Nessun leader europeo è riuscito a dissuadere Donald Trump dal ritirarsi dall’Accordo sul nucleare iraniano, una decisione estremamente impattante sia a livello economico che geopolitico. L’accordo di Vienna, siglato nel 2015, prevedeva la rimozione delle sanzioni economiche che gravavano sull’economia iraniana in cambio della fine del programma nucleare militare.

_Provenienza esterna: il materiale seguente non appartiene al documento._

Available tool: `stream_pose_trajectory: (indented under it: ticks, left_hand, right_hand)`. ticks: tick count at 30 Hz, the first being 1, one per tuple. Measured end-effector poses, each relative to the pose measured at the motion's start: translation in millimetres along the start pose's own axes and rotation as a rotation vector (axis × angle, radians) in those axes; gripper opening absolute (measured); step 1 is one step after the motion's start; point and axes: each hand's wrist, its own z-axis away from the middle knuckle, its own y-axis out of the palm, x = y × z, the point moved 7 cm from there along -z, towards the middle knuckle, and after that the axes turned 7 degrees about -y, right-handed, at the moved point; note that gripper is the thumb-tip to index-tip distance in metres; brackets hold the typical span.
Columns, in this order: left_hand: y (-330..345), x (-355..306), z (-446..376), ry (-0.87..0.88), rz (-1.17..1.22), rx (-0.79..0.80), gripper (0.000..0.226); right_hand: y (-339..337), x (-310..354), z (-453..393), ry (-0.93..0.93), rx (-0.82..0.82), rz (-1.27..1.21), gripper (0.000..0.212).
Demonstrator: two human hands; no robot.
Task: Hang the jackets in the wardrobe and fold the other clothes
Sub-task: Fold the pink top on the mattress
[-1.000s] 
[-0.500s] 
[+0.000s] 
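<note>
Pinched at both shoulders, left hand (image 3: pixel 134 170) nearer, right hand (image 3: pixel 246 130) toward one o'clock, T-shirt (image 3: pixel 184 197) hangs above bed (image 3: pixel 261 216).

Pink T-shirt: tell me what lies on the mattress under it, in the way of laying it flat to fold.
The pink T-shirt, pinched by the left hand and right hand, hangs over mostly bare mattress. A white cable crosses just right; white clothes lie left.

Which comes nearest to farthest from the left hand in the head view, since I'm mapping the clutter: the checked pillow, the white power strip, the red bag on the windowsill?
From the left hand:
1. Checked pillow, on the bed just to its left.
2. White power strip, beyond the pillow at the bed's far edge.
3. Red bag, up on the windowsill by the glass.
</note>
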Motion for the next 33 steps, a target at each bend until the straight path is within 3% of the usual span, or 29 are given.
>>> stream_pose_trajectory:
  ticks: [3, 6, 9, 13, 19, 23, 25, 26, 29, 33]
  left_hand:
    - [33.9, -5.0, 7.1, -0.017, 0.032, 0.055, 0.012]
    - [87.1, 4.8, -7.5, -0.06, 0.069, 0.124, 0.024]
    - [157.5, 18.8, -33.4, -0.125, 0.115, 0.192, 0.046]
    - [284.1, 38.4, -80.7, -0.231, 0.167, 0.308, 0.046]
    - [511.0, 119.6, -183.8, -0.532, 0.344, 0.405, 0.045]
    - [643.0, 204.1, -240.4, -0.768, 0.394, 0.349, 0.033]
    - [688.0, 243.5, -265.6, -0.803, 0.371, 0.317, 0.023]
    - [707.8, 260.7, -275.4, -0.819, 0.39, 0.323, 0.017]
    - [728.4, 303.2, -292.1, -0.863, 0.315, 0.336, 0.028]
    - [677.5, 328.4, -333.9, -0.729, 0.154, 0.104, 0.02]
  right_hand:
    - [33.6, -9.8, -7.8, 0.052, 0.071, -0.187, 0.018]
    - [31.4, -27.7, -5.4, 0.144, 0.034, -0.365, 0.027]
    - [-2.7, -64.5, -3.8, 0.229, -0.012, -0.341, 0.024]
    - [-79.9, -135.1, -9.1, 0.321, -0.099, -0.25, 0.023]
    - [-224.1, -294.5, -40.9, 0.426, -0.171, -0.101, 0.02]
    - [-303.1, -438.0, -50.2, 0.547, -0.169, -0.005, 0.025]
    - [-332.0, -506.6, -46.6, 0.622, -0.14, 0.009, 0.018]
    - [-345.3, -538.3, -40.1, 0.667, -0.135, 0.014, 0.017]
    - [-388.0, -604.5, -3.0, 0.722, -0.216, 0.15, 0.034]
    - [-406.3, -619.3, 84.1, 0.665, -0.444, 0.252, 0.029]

Per le aziende, americane o meno, il ripristino dell’embargo comporta il ritiro dall’Iran entro 6 mesi. In base al principio americano dell’extraterritorialità, ogni azienda che abbia attività denominate in dollari è tenuta al rispetto del diritto americano, pena esporsi a un’ampia serie di sanzioni: multe esorbitanti – ne sa qualcosa BNP – e/o stretta sorveglianza – di cui ha fatto le spese Alstom.
A livello geopolitico – commenta Olivier De Berranger, Chief Investment Officer di La Financière de l’Echiquier – opponendosi alla principale potenza sciita il Presidente Trump dà una spallata a una situazione già di per sé precaria in Medio Oriente. Del resto, la sua decisione è stata ben accolta dai suoi alleati in quella regione: lo Stato israeliano che sta per festeggiare il suo 70° anniversario e il regime saudita, un regno in piena mutazione. Fino ad ora l’impatto sui mercati finanziari è stato limitato, ad eccezione del petrolio che prosegue la sua ascesa iniziata quasi un anno fa. In caso di escalation non vi è alcun dubbio: assisteremmo nuovamente a un’impennata della volatilità degli asset rischiosi.
È sorprendente tuttavia il contrasto con il dossier coreano. L’incontro tra il dirigente della Corea del Nord e il Presidente degli Stati Uniti, in programma il 12 giugno prossimo a Singapore, è sbandierato quale simbolo dell’annunciata distensione. Questa situazione non era immaginabile qualche mese fa quando i due leader si scambiavano invettive a suon di «Little Rocket Man» e di «cane impaurito» e i mercati temevano una potenziale guerra nucleare… Eppure, l’equazione nordcoreana è lungi dall’essere risolta!